### Assigned task
Where a line looks odd, keep it as it is and transcribe all the material.

### Data provided
····················

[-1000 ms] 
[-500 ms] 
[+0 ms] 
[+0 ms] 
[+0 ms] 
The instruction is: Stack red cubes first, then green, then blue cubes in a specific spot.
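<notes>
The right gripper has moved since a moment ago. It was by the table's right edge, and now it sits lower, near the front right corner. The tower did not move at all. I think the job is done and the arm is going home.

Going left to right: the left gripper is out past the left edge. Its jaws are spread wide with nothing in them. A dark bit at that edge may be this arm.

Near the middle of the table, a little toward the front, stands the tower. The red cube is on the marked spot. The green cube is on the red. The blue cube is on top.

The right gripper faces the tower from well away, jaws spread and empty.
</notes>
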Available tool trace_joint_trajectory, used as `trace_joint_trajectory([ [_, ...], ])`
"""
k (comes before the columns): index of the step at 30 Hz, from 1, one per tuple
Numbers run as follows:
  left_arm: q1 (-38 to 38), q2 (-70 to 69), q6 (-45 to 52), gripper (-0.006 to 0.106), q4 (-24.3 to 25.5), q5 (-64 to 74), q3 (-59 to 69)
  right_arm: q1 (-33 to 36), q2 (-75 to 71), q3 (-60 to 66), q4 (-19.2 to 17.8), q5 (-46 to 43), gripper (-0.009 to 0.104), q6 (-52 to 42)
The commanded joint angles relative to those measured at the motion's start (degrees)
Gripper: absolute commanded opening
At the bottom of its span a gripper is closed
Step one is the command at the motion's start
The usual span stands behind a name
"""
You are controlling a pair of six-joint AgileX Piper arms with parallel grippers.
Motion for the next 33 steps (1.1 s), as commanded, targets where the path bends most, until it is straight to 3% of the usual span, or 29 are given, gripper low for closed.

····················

### The completed task
[-1000 ms] 
[-500 ms] 
[+0 ms] 
[+0 ms] 
[+0 ms] 
The instruction is: Stack red cubes first, then green, then blue cubes in a specific spot.
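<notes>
The right gripper has moved since a moment ago. It was by the table's right edge, and now it sits lower, near the front right corner. The tower did not move at all. I think the job is done and the arm is going home.

Going left to right: the left gripper is out past the left edge. Its jaws are spread wide with nothing in them. A dark bit at that edge may be this arm.

Near the middle of the table, a little toward the front, stands the tower. The red cube is on the marked spot. The green cube is on the red. The blue cube is on top.

The right gripper faces the tower from well away, jaws spread and empty.
</notes>
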Available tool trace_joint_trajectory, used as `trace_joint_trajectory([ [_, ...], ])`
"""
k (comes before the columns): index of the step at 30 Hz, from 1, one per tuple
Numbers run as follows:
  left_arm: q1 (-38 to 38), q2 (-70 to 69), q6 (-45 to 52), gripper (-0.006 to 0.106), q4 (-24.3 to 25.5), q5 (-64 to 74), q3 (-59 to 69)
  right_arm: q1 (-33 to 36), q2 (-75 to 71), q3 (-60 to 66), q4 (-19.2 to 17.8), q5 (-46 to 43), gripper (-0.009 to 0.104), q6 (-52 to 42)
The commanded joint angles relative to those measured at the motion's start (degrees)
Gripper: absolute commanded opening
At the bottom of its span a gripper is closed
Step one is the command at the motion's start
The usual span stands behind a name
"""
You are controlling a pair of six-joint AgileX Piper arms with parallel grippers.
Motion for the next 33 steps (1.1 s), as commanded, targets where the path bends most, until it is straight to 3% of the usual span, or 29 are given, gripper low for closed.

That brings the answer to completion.